▸ **WHAT IS REQUIRED**: Please find how many lines of the data contain the string "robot", and respond with that number only.

(Records from a data collection)
▬▬▬

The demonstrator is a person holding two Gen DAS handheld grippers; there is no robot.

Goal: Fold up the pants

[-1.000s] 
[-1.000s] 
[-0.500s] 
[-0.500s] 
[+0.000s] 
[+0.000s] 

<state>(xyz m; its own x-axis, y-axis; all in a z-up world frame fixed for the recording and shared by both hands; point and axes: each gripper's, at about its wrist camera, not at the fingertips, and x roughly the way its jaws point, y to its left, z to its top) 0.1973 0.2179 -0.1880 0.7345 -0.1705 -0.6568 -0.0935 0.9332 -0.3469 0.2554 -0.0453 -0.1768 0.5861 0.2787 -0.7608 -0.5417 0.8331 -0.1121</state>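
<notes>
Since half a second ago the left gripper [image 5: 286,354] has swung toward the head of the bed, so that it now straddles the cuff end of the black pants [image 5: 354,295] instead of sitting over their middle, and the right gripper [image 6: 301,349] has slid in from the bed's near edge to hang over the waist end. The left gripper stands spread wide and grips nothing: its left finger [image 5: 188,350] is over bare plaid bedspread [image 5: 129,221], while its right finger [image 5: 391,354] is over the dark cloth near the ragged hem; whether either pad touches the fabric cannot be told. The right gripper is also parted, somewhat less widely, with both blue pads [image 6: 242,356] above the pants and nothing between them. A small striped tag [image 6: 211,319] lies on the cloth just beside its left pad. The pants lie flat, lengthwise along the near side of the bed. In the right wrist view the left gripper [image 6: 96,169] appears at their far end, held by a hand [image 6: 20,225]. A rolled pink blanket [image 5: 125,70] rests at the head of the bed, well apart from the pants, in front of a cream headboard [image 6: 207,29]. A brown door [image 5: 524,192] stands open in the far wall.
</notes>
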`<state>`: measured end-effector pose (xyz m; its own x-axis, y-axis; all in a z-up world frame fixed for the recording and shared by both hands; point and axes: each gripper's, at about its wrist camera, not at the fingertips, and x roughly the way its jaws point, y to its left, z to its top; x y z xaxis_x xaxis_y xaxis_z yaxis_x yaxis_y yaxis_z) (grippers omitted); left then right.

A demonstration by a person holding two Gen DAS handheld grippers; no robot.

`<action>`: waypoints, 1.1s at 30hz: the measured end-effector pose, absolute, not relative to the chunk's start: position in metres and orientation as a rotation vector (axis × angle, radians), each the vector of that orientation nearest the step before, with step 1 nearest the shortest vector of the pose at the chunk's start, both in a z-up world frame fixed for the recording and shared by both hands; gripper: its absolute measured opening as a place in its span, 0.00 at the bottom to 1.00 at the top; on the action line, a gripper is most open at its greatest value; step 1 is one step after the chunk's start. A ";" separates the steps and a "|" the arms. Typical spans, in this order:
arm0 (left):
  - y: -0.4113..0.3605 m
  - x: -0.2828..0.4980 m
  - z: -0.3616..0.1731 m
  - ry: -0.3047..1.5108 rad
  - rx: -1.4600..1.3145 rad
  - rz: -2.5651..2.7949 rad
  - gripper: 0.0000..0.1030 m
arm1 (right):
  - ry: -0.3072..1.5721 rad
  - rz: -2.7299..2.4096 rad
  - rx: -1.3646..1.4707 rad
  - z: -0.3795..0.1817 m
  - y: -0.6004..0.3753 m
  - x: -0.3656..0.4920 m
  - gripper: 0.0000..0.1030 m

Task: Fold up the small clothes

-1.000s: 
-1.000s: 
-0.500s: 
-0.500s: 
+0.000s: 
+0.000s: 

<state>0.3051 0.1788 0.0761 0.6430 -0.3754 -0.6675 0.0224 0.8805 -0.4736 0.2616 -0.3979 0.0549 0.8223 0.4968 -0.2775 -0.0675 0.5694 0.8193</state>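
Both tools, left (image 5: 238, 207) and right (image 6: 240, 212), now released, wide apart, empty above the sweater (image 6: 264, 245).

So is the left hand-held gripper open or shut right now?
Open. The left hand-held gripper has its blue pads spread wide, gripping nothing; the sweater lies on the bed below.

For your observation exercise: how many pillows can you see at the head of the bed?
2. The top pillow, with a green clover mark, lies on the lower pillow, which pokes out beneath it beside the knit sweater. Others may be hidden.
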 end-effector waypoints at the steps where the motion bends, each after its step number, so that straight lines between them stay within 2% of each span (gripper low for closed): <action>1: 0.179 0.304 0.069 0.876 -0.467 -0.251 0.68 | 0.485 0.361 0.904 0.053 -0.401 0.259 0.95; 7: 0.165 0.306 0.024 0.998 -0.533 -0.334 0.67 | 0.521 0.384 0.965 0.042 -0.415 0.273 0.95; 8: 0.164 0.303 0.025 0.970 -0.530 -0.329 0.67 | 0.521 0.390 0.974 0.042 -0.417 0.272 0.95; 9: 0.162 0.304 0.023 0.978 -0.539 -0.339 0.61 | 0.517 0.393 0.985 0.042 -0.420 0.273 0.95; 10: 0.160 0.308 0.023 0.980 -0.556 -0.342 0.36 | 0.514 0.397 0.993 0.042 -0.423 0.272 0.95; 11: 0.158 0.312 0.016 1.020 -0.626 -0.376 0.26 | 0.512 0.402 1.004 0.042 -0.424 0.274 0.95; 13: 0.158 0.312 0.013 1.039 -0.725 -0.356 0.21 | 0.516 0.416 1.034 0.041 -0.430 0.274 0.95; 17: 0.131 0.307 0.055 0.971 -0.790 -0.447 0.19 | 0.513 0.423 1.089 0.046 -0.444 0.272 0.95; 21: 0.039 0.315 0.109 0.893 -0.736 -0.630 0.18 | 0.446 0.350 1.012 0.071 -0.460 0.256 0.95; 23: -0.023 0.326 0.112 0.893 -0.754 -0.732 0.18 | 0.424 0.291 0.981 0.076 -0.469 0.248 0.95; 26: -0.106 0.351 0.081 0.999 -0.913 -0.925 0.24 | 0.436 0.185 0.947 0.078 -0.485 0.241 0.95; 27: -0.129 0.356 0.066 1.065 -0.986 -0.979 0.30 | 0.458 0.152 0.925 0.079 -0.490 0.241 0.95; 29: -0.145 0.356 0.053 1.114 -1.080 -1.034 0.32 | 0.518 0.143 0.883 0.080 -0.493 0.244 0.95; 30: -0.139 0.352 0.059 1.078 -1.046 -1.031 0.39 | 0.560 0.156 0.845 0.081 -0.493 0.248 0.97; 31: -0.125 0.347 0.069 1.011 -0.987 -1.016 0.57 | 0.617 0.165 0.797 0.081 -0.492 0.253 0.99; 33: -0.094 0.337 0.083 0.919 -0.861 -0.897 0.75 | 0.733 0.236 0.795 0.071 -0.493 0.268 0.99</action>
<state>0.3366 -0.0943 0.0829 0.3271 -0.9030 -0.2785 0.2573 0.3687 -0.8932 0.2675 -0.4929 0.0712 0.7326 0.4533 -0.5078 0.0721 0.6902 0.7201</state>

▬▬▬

▸ **SOLVED EXERCISE**: 2